REQUIRED ACTION
Please count the lines in the material below that include "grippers". Reply with the number alone.

COLLECTED DATA
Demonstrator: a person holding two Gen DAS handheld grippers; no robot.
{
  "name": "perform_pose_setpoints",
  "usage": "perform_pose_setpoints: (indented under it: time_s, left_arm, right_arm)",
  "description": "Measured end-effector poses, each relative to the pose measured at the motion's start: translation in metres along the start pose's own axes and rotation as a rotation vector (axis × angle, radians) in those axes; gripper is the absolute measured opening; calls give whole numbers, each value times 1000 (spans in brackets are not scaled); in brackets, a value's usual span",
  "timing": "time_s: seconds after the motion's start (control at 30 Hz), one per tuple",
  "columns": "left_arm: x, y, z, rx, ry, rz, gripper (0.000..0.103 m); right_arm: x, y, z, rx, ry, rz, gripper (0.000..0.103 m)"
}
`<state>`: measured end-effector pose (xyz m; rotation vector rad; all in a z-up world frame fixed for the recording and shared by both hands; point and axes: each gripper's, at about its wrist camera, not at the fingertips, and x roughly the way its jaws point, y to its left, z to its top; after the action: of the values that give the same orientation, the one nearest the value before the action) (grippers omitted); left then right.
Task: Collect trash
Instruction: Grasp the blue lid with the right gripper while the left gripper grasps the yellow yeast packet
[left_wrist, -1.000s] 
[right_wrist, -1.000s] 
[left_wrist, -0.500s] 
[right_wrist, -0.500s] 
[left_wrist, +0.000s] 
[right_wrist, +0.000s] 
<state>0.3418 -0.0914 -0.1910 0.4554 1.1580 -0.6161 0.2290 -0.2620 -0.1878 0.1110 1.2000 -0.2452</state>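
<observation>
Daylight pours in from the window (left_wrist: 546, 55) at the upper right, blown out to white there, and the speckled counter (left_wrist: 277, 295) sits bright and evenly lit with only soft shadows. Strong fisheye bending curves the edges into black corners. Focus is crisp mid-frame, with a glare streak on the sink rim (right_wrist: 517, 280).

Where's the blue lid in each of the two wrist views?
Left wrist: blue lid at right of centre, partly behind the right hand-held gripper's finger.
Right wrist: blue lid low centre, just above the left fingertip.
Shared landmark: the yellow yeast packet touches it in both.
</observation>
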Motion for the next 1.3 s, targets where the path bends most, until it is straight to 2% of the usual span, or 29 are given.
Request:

WRITTEN SOLUTION
2